3. Il résulte des dispositions de l’article D. 312-8-1 du code de l’entrée et du séjour des étrangers et du droit d’asile, que la commission de recours contre les décisions de refus de visa d’entrée en France doit être regardée comme s’étant approprié les motifs retenus par l’autorité consulaire française à Conakry qui a relevé que les documents produits ne permettaient pas de justifier que le lien de filiation de la demandeuse de visa n’était établi qu’à l’égard de Mme A…, que l’autre parent était décédé ou déchu de ses droits parentaux ou qu’elle aurait été confiée à Mme A… au titre de l’autorité parentale en vertu d’une décision d’une juridiction étrangère.
4. Aucun des moyens invoqués par Mme A…, tels qu’énoncés dans les visas de la présente ordonnance, ne paraît, en l’état de l’instruction, de nature à faire naître un doute sérieux quant à la légalité de la décision attaquée.
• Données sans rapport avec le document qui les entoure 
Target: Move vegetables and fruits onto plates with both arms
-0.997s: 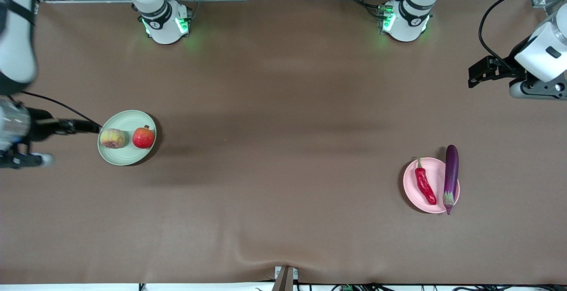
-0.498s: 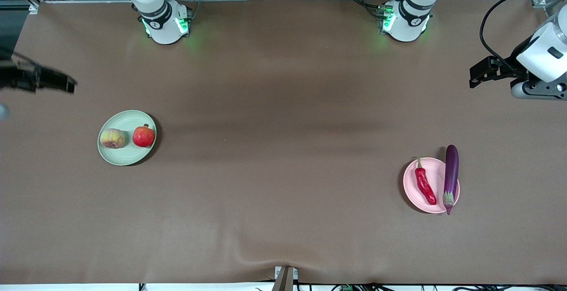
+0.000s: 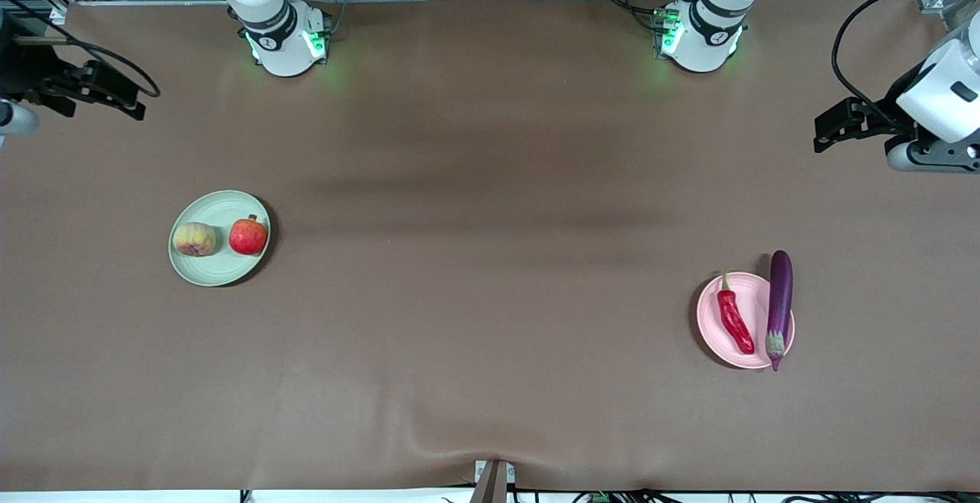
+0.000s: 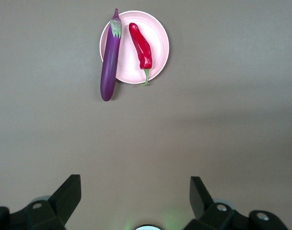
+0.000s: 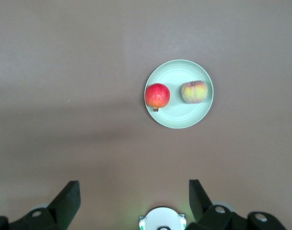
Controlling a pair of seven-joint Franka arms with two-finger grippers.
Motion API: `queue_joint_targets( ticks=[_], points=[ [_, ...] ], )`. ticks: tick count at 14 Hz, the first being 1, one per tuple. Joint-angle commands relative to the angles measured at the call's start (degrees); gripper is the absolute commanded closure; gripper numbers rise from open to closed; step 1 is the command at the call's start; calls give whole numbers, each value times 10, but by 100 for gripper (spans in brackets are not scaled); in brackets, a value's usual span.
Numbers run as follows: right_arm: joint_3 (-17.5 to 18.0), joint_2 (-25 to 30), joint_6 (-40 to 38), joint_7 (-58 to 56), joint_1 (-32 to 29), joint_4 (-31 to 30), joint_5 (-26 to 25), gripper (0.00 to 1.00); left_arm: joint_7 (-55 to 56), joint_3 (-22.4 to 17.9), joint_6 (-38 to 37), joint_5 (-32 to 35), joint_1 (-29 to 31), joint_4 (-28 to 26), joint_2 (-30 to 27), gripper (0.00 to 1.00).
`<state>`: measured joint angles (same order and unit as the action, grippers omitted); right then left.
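The right gripper (image 3: 115, 93) hangs high in the air over the bare table at the right arm's end, well apart from everything on the cloth. Its own wrist view shows the two black fingers (image 5: 69, 194) spread wide with nothing between them. The left gripper (image 3: 831, 124) hangs the same way over the bare table at the left arm's end, and its wrist view likewise shows the fingers (image 4: 69, 189) parted and empty.

Below the right gripper, nearer to the front camera, sits the pale green plate (image 3: 222, 269). On it lie the peach (image 3: 194, 239) and the pomegranate (image 3: 248, 236), side by side and just apart; the peach is toward the right arm's end of the table, and the pomegranate, with its small crown tip, sits by the rim toward the table's middle. The right wrist view looks straight down on the same plate (image 5: 177, 117) with the pomegranate (image 5: 157, 95) and peach (image 5: 194, 91) on it.

Toward the left arm's end, and a little nearer to the front camera, is the pale pink plate (image 3: 713, 327). The red chili pepper (image 3: 734, 321) lies fully on it, its green stem pointing toward the robots' bases. The eggplant (image 3: 779, 305) lies along the plate's rim on the side toward the left arm's end, overhanging it at both ends. The brown table cloth (image 3: 490, 258) spreads between the two plates.
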<state>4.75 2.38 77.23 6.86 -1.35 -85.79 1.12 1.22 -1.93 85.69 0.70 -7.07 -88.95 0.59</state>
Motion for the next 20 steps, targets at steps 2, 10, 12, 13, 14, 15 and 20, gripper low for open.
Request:
queue_joint_targets(
  ticks=[2, 10, 12, 13, 14, 15, 20],
  points=[
    [2, 40, 30, 7, 1, -54, -8, 0, 3, 1, -5, 15, 6, 4, -2, 0],
    [0, 36, 56, 8, 0, -43, 12, 0, 21, 8, -19, 21, 9, 4, -6, 0],
    [1, 35, 68, 8, 2, -43, 12, 0, 23, 39, -19, 3, 47, 5, -7, 0],
    [1, 35, 74, 8, 2, -43, 12, 0, 24, 63, -19, 2, 68, 4, -8, 0],
    [1, 35, 75, 7, 3, -43, 12, 0, 24, 72, -19, 1, 75, 4, -12, 0],
    [2, 35, 75, 8, 3, -44, 12, 0, 23, 71, -19, 1, 75, 4, -14, 0],
    [2, 35, 75, 8, 3, -44, 12, 0, 20, 69, -19, 2, 72, 4, -13, 0]
  ],
)
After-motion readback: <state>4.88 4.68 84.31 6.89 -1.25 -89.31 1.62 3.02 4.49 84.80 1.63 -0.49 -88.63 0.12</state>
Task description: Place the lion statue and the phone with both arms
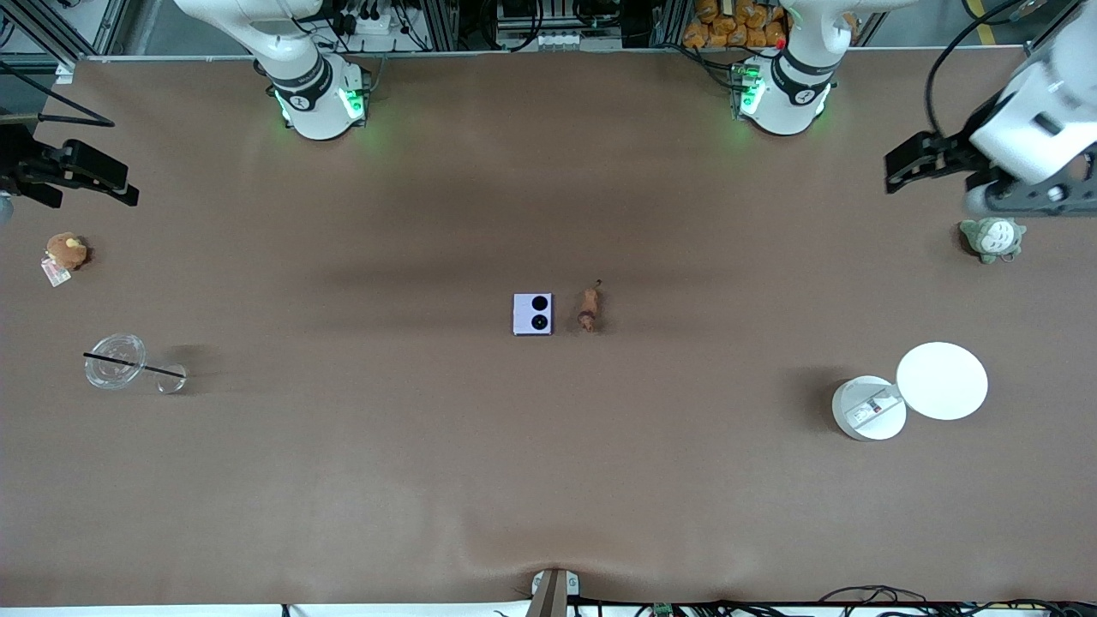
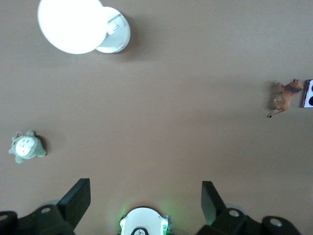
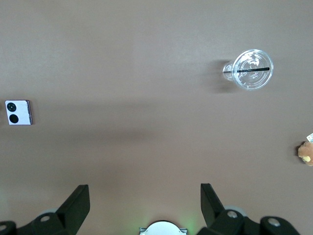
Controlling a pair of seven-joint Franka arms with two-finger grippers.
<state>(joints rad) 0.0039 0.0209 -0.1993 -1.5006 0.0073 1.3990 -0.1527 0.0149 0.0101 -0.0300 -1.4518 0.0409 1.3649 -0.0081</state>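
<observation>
The phone (image 1: pixel 532 314), small, square and pale lavender with two black lenses, lies flat at the middle of the table. The lion statue (image 1: pixel 589 308), tiny and reddish-brown, lies right beside it toward the left arm's end. Both also show in the left wrist view, the lion statue (image 2: pixel 286 95) and an edge of the phone (image 2: pixel 308 93). The right wrist view shows the phone (image 3: pixel 18 112) only. My left gripper (image 1: pixel 910 163) (image 2: pixel 144 196) is open and empty, high over the left arm's end. My right gripper (image 1: pixel 86 180) (image 3: pixel 144 196) is open and empty, high over the right arm's end.
A grey-green plush (image 1: pixel 992 238), a white round container (image 1: pixel 867 409) and a white disc (image 1: pixel 942 380) lie at the left arm's end. A brown plush with a tag (image 1: pixel 65 251) and a clear cup with a black straw (image 1: pixel 116 362) lie at the right arm's end.
</observation>
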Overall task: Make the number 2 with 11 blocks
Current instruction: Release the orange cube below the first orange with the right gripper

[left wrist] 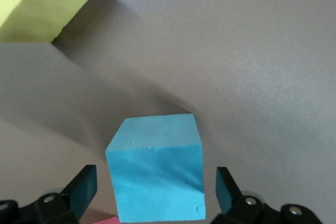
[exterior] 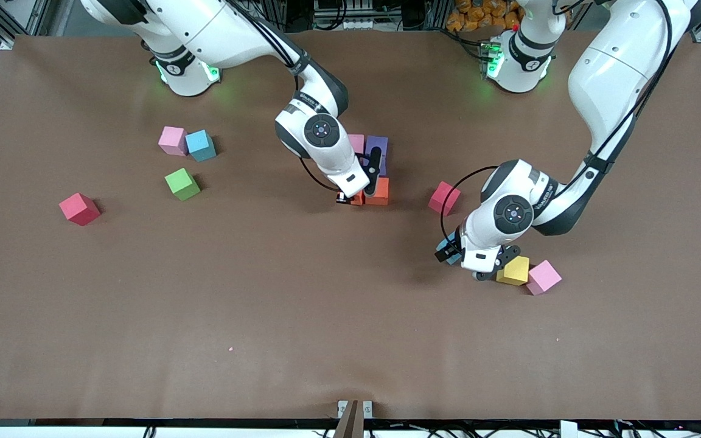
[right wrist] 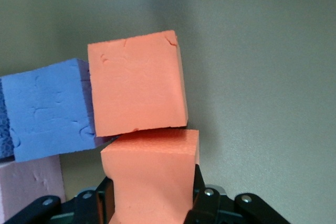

5. Il résulte de ce qui précède, sans qu’il soit besoin de se prononcer sur la condition d’urgence, que les conclusions de Mme A… présentées sur le fondement des dispositions de l’article L. 521-1 du code de justice administrative doivent être rejetées ainsi que, par voie de conséquence, les conclusions à fin d’injonction et celles présentées au titre de l’article 37 de la loi du 10 juillet 1991.
O R D O N N E :
Article 1er : La requête de Mme A… est rejetée.
Article 2 : La présente ordonnance sera notifiée à Mme B… A…, au ministre de l’intérieur et à Me Arnal.
Fait à Nantes, le 7 janvier 2026.
La juge des référés,
V. POUPINEAU
La greffière,
G. PEIGNÉ
La République mande et ordonne au ministre de l’intérieur en ce qui le concerne ou à tous commissaires de justice à ce requis en ce qui concerne les voies de droit commun contre les parties privées, de pourvoir à l’exécution de la présente décision.